The metadata supplied for Meta-Code calculation is called Seed-Metadata. Seed-Metadata has 3 possible elements:

  • name (required): The name or title of the work manifested by the digital asset.
  • description (optional): A disambiguating textual description of the digital asset.
  • meta (optional): Industry-sector or use-case specific metadata, encoded as Data-URL (RFC-2397).

Note

Due to the broad applicability of the ISCC we do not prescribe a particular schema for the supplied metadata. But we use the Data-URL format because it can encode and self-describe any conceivable metadata in a sufficently machine-interpretable form at any desired specificity.

Data-URL Examples:

  • Metadata is "some" JSON: data:application/json;base64,<data>
  • Metadata is JSON-LD: data:application/ld+json;base64,<data>
  • Metadata is "some" XML: data:application/xml;base64,<data>
  • Metadata is MARC21 XML: data:application/marcxml+xml;base64,<data>
  • Metadata is IPTC NewsML: data:application/vnd.iptc.g2.newsitem+xml;base64,<data>

Data-URLs are also supported by all major internet browsers.

Processing#

Meta-Code#

The first 32-bits of a Meta-Code are calculated as a simliarity hash from the name field. The second 32-bits are also calculated from the name field if no other input was supplied. If description is suplied but no metadata, the description will be used for the second 32-bits. If metadata is supplied it will be used in favour of description for the second 32-bits.

flowchart LR
    B{name?}
    B -->|Yes| J["P1 = SH(name)"]
    J --> D{meta?}
    D -->|Yes| F["Meta-Code = P1 + SH(meta)"]
    D -->|No| G{description?}
    G -->|Yes| H["Meta-Code = P1 + SH(description)"]
    G -->|No| I["Meta-Code = P1"]
    B -->|No| E[Skip Meta-Code]

Note

To support automation and reproducibility, applications that generate ISCCs, should prioritize metadata that is automatically extracted from the digital asset.

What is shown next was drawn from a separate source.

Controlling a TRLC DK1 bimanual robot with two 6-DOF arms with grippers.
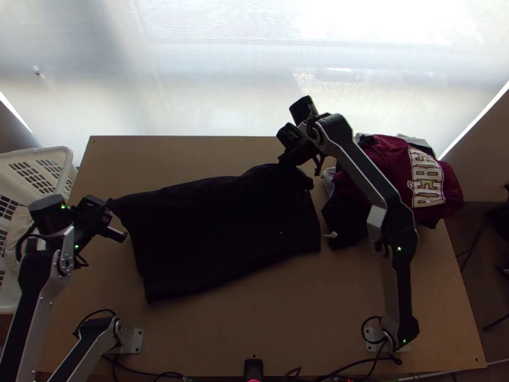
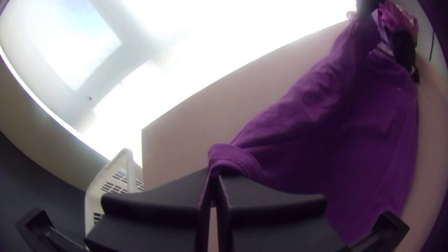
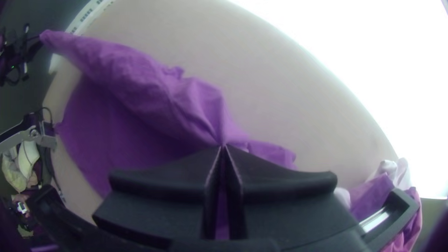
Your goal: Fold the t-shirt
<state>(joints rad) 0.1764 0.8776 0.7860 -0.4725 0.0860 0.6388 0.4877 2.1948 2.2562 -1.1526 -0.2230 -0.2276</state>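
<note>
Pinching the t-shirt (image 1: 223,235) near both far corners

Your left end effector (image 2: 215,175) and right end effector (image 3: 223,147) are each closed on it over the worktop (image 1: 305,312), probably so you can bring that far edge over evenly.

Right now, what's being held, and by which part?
The t-shirt: left gripper on its far left corner, right gripper on its far edge, toward the right end.
</note>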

If embedded metadata is not available or known to be unreliable an application should rely on external metadata or explicitly ask users to supply at least the name-field. Applications should then first embed metadata into the asset before calculating the ISCC-CODE. This ensures that the embedded metadata is bound to the asset by the Instance-Code.

If neither embedded nor external metadata is available, the application may resort to use the filename of the digital asset as value for the name-field. If no value can be determined for the name-field, an application shall skip generation of a Meta-Code and create an ISCC-CODE without a Meta-Code.

Meta-Hash#

In addition to the Meta-Code we also create a cryptographic hash (the Meta-Hash) of the supplied Seed-Metadata. It is used to securely bind metadata to the digital asset.

flowchart LR
    N{name?}
    N -->|Yes| A{meta?}
    N -->|No| E[Skip Meta-Hash]
    A -->|Yes| H["Meta-Hash = H(meta)"]
    A -->|No| B{description?}
    B -->|Yes| HND["Meta-Hash = H(name + description)"]
    B -->|No| HN["Meta-Hash = H(name)"]

Functions#

gen_meta_code_v0(name, description = None, meta = None, bits = 64) #

Create an ISCC Meta-Code with the algorithm version 0.

Note

The input for the metadata field can be:

  • Structured (JSON/JCS serializable) metadata
  • Raw bytes from a file header

:param str name: Name or title of the work manifested by the digital asset :param Optional[str] description: Optional description for disambiguation :param Optional[Union[dict,str] meta: Dict or Data-URL string with extended metadata :param int bits: Bit-length of resulting Meta-Code (multiple of 64) :return: ISCC object with possible fields: iscc, name, description, metadata, metahash :rtype: dict

Source code in iscc_core\code_meta.py
def gen_meta_code_v0(name, description=None, meta=None, bits=ic.core_opts.meta_bits):
    # type: (str, Optional[str], Optional[ic.Meta], int) -> dict
    """
    Create an ISCC Meta-Code with the algorithm version 0.

    !!! note

        The input for the `metadata` field can be:

        - Structured (JSON/JCS serializable) metadata
        - Raw bytes from a file header

    :param str name: Name or title of the work manifested by the digital asset
    :param Optional[str] description: Optional description for disambiguation
    :param Optional[Union[dict,str] meta: Dict or Data-URL string with extended metadata
    :param int bits: Bit-length of resulting Meta-Code (multiple of 64)
    :return: ISCC object with possible fields: iscc, name, description, metadata, metahash
    :rtype: dict
    """

    # 1. Normalize `name`
    name = "" if name is None else name
    name = text_clean(name)
    name = text_remove_newlines(name)
    name = text_trim(name, ic.core_opts.meta_trim_name)

    if not name:
        raise ValueError("Meta-Code requires non-empty name element (after normalization)")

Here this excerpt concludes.